[Entries supplied Boundary: Start]
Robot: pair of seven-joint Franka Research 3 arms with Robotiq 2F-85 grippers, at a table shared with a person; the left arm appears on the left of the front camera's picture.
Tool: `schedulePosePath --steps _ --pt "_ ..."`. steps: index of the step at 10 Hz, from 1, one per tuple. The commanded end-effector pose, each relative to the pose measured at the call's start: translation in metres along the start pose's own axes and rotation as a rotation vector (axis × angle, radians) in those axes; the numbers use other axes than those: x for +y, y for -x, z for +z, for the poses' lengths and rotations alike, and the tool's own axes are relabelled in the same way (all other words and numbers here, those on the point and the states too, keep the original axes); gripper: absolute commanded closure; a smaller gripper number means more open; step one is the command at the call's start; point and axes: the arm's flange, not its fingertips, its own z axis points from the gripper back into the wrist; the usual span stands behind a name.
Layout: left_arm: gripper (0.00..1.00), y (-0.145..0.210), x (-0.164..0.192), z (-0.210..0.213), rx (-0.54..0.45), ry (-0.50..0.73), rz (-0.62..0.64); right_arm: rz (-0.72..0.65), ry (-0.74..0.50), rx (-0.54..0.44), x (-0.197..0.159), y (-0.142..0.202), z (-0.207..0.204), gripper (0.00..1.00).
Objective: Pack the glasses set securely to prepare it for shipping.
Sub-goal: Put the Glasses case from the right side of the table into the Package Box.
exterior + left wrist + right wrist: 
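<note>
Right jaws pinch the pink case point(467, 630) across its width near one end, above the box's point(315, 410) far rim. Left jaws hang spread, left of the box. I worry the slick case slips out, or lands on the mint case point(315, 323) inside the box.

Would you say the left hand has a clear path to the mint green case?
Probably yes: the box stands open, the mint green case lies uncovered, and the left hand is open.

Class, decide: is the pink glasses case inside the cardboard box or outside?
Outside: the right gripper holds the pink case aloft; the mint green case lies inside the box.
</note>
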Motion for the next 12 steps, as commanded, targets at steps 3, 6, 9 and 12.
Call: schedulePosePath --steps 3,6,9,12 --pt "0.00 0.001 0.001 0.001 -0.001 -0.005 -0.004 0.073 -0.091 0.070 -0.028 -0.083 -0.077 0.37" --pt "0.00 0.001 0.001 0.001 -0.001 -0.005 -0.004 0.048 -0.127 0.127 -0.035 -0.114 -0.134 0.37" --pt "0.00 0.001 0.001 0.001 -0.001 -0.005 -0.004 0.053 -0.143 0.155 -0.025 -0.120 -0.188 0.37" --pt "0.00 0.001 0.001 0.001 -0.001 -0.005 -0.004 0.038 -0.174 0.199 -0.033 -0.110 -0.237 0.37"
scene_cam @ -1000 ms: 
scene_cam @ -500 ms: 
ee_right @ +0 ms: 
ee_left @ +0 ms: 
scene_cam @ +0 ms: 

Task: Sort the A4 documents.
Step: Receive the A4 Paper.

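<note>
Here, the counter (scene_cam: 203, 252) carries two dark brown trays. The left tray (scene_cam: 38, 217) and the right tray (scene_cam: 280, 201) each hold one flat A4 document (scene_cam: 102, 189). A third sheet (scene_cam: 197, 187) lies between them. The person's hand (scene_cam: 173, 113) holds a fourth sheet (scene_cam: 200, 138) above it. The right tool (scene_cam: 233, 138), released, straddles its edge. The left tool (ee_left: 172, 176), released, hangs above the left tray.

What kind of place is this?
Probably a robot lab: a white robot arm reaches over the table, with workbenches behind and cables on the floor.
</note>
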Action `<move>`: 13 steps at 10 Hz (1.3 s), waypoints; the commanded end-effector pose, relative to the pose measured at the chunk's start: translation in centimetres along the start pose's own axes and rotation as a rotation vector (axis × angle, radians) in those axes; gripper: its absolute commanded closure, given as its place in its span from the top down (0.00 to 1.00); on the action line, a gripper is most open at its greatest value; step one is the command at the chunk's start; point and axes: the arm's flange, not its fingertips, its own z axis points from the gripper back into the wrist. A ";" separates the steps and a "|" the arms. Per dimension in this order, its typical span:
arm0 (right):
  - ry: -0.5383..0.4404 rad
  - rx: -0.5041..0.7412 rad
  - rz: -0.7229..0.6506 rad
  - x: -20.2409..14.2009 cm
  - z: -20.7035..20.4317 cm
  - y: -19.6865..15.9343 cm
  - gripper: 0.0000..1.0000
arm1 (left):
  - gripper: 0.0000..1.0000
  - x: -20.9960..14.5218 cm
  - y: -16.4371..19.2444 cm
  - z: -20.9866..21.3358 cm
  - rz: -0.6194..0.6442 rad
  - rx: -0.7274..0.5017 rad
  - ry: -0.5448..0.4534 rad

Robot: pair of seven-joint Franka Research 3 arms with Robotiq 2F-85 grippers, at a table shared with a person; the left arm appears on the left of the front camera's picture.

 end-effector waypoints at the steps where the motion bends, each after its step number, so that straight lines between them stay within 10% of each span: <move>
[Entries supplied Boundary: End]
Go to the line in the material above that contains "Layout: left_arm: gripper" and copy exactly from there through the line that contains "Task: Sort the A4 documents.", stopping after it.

Layout: left_arm: gripper (0.00..1.00), y (-0.145..0.210), x (-0.164..0.192), z (-0.210..0.213), rx (-0.54..0.45), ry (-0.50..0.73), rz (-0.62..0.64); right_arm: rz (-0.72..0.65), ry (-0.74..0.50), rx (-0.54..0.44), x (-0.197..0.159), y (-0.142..0.202), z (-0.207..0.204), gripper (0.00..1.00).
Objective: Pack the glasses set securely to prepare it for shipping.
Sub-goal: Put the Glasses case from the right side of the table into the Package Box.
exterior + left wrist + right wrist: 
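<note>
Right jaws pinch the pink case point(467, 630) across its width near one end, above the box's point(315, 410) far rim. Left jaws hang spread, left of the box. I worry the slick case slips out, or lands on the mint case point(315, 323) inside the box.

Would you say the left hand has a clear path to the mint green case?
Probably yes: the box stands open, the mint green case lies uncovered, and the left hand is open.

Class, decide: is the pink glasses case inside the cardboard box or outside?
Outside: the right gripper holds the pink case aloft; the mint green case lies inside the box.
</note>
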Motion for the next 12 steps, as commanded, targets at steps 3, 6, 9 and 12.
Call: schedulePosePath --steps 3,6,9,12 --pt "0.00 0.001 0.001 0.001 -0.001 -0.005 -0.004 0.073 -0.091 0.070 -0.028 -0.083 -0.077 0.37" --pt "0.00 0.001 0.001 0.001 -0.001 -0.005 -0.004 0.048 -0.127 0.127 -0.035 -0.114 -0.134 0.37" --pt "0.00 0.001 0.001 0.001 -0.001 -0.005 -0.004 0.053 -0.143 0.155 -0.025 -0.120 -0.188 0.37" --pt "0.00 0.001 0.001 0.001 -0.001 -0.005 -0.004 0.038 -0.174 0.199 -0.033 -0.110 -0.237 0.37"
scene_cam @ -1000 ms: 
scene_cam @ -500 ms: 
ee_right @ +0 ms: 
ee_left @ +0 ms: 
scene_cam @ +0 ms: 

Task: Sort the A4 documents.

There is no additional output for this exercise.